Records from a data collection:

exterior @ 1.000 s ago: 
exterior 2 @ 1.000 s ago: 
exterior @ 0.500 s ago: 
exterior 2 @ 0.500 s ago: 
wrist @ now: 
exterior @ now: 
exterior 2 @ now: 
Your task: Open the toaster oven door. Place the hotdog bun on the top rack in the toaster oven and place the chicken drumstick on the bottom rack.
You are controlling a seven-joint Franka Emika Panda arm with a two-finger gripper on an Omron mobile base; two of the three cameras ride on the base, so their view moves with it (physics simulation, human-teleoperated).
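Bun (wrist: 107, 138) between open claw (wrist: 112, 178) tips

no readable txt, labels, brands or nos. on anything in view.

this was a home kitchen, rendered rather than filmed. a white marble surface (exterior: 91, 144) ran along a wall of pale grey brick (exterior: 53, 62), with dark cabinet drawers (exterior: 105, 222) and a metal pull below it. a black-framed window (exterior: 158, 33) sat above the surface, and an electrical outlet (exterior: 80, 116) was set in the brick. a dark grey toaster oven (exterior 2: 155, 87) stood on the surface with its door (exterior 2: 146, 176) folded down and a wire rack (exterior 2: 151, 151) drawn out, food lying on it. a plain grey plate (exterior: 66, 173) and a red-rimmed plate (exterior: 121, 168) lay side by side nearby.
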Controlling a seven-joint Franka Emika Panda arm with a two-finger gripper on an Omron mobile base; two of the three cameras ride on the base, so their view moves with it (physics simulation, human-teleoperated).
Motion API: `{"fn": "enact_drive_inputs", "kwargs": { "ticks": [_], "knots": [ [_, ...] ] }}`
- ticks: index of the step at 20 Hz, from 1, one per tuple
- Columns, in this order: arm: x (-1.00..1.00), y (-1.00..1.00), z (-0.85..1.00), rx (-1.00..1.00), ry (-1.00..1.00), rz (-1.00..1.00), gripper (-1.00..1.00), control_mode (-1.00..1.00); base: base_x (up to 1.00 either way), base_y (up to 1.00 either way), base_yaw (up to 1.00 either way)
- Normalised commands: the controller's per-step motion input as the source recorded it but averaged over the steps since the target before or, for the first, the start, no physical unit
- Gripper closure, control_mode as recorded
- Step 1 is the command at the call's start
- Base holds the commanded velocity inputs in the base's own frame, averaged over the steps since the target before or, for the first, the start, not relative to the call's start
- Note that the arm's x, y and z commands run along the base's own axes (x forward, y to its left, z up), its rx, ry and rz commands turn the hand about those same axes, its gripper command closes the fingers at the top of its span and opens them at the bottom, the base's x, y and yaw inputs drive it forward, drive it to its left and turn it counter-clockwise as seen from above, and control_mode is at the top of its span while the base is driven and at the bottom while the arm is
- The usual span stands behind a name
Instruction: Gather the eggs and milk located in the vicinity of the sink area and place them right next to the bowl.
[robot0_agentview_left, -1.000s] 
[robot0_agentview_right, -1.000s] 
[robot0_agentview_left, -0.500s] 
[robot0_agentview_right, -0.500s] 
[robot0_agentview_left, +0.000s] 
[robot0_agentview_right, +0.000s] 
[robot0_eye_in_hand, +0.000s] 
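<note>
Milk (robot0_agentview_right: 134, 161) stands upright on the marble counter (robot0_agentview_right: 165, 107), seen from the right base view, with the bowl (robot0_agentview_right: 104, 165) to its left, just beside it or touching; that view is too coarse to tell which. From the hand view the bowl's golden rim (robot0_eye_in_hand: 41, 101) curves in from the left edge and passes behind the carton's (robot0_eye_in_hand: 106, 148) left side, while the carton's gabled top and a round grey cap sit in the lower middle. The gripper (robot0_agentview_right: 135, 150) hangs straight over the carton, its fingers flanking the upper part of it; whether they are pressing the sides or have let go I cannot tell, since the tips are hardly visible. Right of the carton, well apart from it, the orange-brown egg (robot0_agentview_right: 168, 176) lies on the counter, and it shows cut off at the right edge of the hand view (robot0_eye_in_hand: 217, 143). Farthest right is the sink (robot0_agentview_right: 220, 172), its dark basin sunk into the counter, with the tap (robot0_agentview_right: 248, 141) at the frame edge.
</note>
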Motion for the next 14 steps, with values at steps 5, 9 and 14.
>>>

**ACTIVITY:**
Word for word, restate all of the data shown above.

**EXERCISE SOLUTION:**
exterior @ 1.000 s ago: 
exterior 2 @ 1.000 s ago: 
exterior @ 0.500 s ago: 
exterior 2 @ 0.500 s ago: 
wrist @ now: 
exterior @ now: 
exterior 2 @ now: 
Your task: Open the toaster oven door. Place the hotdog bun on the top rack in the toaster oven and place the chicken drumstick on the bottom rack.
You are controlling a seven-joint Franka Emika Panda arm with a two-finger gripper on an Omron mobile base; two of the three cameras ride on the base, so their view moves with it (physics simulation, human-teleoperated).
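Bun (wrist: 107, 138) between open claw (wrist: 112, 178) tips

no readable txt, labels, brands or nos. on anything in view.

this was a home kitchen, rendered rather than filmed. a white marble surface (exterior: 91, 144) ran along a wall of pale grey brick (exterior: 53, 62), with dark cabinet drawers (exterior: 105, 222) and a metal pull below it. a black-framed window (exterior: 158, 33) sat above the surface, and an electrical outlet (exterior: 80, 116) was set in the brick. a dark grey toaster oven (exterior 2: 155, 87) stood on the surface with its door (exterior 2: 146, 176) folded down and a wire rack (exterior 2: 151, 151) drawn out, food lying on it. a plain grey plate (exterior: 66, 173) and a red-rimmed plate (exterior: 121, 168) lay side by side nearby.
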Controlling a seven-joint Franka Emika Panda arm with a two-finger gripper on an Omron mobile base; two of the three cameras ride on the base, so their view moves with it (physics simulation, human-teleoperated).
Motion API: `{"fn": "enact_drive_inputs", "kwargs": { "ticks": [_], "knots": [ [_, ...] ] }}`
- ticks: index of the step at 20 Hz, from 1, one per tuple
- Columns, in this order: arm: x (-1.00..1.00), y (-1.00..1.00), z (-0.85..1.00), rx (-1.00..1.00), ry (-1.00..1.00), rz (-1.00..1.00), gripper (-1.00..1.00), control_mode (-1.00..1.00); base: base_x (up to 1.00 either way), base_y (up to 1.00 either way), base_yaw (up to 1.00 either way)
- Normalised commands: the controller's per-step motion input as the source recorded it but averaged over the steps since the target before or, for the first, the start, no physical unit
- Gripper closure, control_mode as recorded
- Step 1 is the command at the call's start
- Base holds the commanded velocity inputs in the base's own frame, averaged over the steps since the target before or, for the first, the start, not relative to the call's start
- Note that the arm's x, y and z commands run along the base's own axes (x forward, y to its left, z up), its rx, ry and rz commands turn the hand about those same axes, its gripper command closes the fingers at the top of its span and opens them at the bottom, the base's x, y and yaw inputs drive it forward, drive it to its left and turn it counter-clockwise as seen from above, and control_mode is at the top of its span while the base is driven and at the bottom while the arm is
- The usual span stands behind a name
Instruction: Gather the eggs and milk located in the vicinity of the sink area and place them right next to the bowl.
[robot0_agentview_left, -1.000s] 
[robot0_agentview_right, -1.000s] 
[robot0_agentview_left, -0.500s] 
[robot0_agentview_right, -0.500s] 
[robot0_agentview_left, +0.000s] 
[robot0_agentview_right, +0.000s] 
[robot0_eye_in_hand, +0.000s] 
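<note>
Milk (robot0_agentview_right: 134, 161) stands upright on the marble counter (robot0_agentview_right: 165, 107), seen from the right base view, with the bowl (robot0_agentview_right: 104, 165) to its left, just beside it or touching; that view is too coarse to tell which. From the hand view the bowl's golden rim (robot0_eye_in_hand: 41, 101) curves in from the left edge and passes behind the carton's (robot0_eye_in_hand: 106, 148) left side, while the carton's gabled top and a round grey cap sit in the lower middle. The gripper (robot0_agentview_right: 135, 150) hangs straight over the carton, its fingers flanking the upper part of it; whether they are pressing the sides or have let go I cannot tell, since the tips are hardly visible. Right of the carton, well apart from it, the orange-brown egg (robot0_agentview_right: 168, 176) lies on the counter, and it shows cut off at the right edge of the hand view (robot0_eye_in_hand: 217, 143). Farthest right is the sink (robot0_agentview_right: 220, 172), its dark basin sunk into the counter, with the tap (robot0_agentview_right: 248, 141) at the frame edge.
</note>
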Motion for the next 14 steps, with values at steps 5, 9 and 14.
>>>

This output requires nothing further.